The above-described CMOS inverter IVc is configured as shown in FIG. The MOS transistors Tp ₂ and Tn ₂ described above include a p-type silicon substrate Sp and an n-type silicon substrate Sn formed by ion implantation into the p-type silicon substrate Sp. The MOS transistor Tp ₂ includes p + regions Apd and Aps formed by ion-implanting high-concentration impurities into an n-type silicon substrate Sn, a gate oxide film f formed on the n-type silicon substrate Sn, and p + regions Apd, A drain electrode Mpd and a source electrode Mps provided on Aps, and a gate electrode Mpg provided on the gate oxide film f are provided. The p + regions Apd and Aps are provided to be spaced from each other in the length direction. The gate electrode Mpg is provided on the gate oxide film f between the p + regions Apd and Aps.

The n-type MOS transistor tn ₂ includes n + regions And and Ans formed by ion-implanting high-concentration impurities into a p-type silicon substrate Sp, a gate oxide film f formed on the p-type silicon substrate Sp, A drain electrode Mnd and a source electrode Mns provided on the n + regions And and Ans, and a gate electrode Mng provided on the gate oxide film f are provided. The n + regions And and Ads are provided to be spaced from each other in the length direction. The gate electrode Mng is provided on the gate oxide film f between the n + regions And and Ads.

The crystal resonator Qz and the oscillation circuit 2 configured as described above can be represented by an equivalent circuit as shown in FIG. That is, the crystal resonator Qz can be equivalent to a resistor R1, a capacitor C1, and an inductance L1 connected in series to each other, and a capacitor C0 connected in parallel to the resistor R1, the capacitor C1, and the inductance L1. The oscillation circuit 2 can be equivalent to a load resistor −RL and a capacitor CL connected in series with each other.
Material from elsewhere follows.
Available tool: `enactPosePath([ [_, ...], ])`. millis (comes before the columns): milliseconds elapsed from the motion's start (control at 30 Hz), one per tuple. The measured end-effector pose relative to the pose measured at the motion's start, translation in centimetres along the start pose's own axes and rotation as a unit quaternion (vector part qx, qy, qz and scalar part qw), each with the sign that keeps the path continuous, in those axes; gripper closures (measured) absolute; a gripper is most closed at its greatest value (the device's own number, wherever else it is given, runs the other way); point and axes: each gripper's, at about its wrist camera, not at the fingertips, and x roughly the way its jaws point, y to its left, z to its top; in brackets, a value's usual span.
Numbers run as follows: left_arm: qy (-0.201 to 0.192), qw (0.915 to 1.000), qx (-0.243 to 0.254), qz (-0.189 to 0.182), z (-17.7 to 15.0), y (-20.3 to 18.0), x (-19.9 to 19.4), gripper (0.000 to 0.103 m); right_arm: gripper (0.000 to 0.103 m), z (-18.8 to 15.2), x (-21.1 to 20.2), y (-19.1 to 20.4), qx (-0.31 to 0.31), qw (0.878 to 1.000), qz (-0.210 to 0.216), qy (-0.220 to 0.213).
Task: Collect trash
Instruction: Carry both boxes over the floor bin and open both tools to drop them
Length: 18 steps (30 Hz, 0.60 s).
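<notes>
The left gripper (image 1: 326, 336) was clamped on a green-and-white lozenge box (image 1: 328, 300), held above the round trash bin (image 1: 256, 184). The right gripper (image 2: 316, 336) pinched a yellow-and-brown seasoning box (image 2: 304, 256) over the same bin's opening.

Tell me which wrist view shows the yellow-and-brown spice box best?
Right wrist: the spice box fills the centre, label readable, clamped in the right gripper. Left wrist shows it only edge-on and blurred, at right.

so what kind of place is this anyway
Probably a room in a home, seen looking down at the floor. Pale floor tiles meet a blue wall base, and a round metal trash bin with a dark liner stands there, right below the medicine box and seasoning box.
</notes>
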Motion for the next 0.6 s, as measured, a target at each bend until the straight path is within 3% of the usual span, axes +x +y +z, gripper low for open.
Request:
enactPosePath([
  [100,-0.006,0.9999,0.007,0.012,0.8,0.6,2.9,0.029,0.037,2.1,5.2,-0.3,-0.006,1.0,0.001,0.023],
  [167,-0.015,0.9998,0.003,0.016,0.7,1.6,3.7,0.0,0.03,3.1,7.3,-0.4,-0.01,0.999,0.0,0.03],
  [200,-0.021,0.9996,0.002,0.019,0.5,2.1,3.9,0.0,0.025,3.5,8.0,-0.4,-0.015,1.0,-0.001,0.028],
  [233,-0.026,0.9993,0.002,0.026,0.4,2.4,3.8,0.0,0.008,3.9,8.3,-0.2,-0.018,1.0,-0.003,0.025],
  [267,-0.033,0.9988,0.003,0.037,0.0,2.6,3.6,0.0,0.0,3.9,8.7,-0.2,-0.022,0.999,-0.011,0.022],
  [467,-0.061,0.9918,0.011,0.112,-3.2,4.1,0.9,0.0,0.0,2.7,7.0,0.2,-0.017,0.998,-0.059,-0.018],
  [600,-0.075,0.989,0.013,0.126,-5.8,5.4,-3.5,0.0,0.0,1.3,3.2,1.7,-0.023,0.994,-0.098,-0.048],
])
The negative resistance -RL is represented by the following formula (1).
^{-RL = -gm / (ω 2 ·} C G · C D) ... (1)
gm is the mutual conductance of the MOS transistors Tp ₂ and Tn ₂ , which will be described later. ω is the oscillation angular frequency.

The crystal resonator Qz vibrates at a frequency determined by the inductance L1 and the capacitors C1 and C0. The minute vibration of the quartz resonator Qz generated by heat or the like is attenuated by the resistor R1 as it is. However, the micro vibration is amplified by the CMOS inverter IVc and supplied to the crystal resonator Qz again, whereby the oscillation of the crystal resonator Qz is maintained. That is, the resistor R1 is a resistor that attenuates vibration energy, whereas the negative resistance -RL of the oscillation circuit 2 is considered to be a resistor that supplements vibration energy. Therefore, as shown in the following formula (2), if the negative resistance -RL is larger than the resistance R1, the oscillation of the crystal unit Qz is continued.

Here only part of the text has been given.